# Goal of the exercise:
The expected answer is the set of lines in the data below between the line holding "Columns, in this" and the line holding "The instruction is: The", inclusive, written out exactly.

# Supplied information:
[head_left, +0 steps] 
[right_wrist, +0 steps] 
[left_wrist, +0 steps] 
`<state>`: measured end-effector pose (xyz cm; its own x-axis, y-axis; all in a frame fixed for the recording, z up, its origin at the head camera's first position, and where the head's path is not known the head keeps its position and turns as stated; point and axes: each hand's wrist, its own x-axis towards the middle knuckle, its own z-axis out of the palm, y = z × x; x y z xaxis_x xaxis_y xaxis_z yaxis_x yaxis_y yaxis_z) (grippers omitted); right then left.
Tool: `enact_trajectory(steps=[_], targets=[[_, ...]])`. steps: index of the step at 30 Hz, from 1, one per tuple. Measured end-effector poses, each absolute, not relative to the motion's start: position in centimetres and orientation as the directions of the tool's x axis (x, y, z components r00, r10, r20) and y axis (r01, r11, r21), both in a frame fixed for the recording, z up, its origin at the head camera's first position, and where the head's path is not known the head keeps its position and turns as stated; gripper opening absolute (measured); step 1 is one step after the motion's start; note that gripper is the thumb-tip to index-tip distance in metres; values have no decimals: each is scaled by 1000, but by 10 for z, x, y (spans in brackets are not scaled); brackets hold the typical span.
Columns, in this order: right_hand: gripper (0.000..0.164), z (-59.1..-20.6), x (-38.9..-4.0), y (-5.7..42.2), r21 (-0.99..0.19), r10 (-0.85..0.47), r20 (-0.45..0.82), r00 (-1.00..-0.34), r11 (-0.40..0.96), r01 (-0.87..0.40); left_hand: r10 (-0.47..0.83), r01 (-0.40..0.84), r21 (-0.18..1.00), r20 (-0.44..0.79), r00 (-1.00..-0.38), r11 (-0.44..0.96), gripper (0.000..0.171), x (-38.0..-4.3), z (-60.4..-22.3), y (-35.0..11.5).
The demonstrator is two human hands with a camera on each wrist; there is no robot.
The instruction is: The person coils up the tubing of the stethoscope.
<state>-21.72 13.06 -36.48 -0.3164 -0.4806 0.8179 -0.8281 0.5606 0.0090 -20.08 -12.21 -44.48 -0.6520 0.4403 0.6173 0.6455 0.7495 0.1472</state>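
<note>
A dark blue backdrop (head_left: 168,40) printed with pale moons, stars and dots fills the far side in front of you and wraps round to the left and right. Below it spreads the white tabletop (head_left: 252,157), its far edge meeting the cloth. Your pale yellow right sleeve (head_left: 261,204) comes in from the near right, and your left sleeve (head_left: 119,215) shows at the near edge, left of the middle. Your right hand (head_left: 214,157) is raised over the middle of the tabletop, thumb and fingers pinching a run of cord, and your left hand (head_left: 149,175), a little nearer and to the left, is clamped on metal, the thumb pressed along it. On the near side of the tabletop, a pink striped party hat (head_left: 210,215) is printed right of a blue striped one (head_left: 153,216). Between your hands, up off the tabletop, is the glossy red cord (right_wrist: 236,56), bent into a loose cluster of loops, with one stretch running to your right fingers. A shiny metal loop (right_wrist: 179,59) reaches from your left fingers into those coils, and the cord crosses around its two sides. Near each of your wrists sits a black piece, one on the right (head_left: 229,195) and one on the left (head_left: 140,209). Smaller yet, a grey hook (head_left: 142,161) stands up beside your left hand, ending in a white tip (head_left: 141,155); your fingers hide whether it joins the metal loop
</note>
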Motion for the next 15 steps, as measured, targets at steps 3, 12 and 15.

# Output of the task:
Columns, in this order: right_hand: gripper (0.000..0.164), z (-59.1..-20.6), x (-38.9..-4.0), y (-5.7..42.2), r21 (-0.99..0.19), r10 (-0.85..0.47), r20 (-0.45..0.82), r00 (-1.00..-0.34), r11 (-0.40..0.96), r01 (-0.87..0.40); left_hand: r10 (-0.47..0.83), r01 (-0.40..0.84), r21 (-0.18..1.00), r20 (-0.44..0.79), r00 (-1.00..-0.38), r11 (-0.44..0.96), gripper (0.000..0.171), x (-38.0..-4.3), z (-60.4..-22.3), y (-35.0..11.5).
The demonstrator is two human hands with a camera on each wrist; there is no robot.
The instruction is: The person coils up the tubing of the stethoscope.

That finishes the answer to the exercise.